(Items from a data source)
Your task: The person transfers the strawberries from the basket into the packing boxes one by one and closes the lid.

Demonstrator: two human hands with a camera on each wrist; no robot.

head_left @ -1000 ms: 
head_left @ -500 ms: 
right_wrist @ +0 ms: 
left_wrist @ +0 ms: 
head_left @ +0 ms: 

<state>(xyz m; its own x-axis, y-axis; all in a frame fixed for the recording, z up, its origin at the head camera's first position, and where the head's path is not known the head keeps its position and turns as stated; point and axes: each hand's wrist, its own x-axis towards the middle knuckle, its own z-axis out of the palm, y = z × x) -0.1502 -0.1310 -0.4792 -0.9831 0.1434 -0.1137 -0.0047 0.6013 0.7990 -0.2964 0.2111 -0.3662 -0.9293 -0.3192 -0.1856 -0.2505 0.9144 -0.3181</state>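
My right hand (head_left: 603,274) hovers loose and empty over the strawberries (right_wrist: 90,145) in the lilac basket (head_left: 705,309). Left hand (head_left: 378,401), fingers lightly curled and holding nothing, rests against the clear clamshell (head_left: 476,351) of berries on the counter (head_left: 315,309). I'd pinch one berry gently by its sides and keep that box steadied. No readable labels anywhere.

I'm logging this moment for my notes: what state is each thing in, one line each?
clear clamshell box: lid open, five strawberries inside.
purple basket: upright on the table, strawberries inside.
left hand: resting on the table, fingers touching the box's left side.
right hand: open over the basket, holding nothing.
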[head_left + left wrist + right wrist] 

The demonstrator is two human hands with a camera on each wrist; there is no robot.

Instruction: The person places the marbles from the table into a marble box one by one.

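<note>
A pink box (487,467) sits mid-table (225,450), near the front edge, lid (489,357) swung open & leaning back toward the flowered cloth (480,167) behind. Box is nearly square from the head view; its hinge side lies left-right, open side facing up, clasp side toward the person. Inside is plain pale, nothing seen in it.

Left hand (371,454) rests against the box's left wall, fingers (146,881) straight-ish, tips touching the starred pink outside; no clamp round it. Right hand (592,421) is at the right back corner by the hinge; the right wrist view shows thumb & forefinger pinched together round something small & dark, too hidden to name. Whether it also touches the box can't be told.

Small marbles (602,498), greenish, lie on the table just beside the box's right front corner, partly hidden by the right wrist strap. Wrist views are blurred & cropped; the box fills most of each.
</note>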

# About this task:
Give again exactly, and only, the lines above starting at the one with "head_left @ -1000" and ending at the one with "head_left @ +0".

# Expected answer:
head_left @ -1000 ms: 
head_left @ -500 ms: 
right_wrist @ +0 ms: 
left_wrist @ +0 ms: 
head_left @ +0 ms: 

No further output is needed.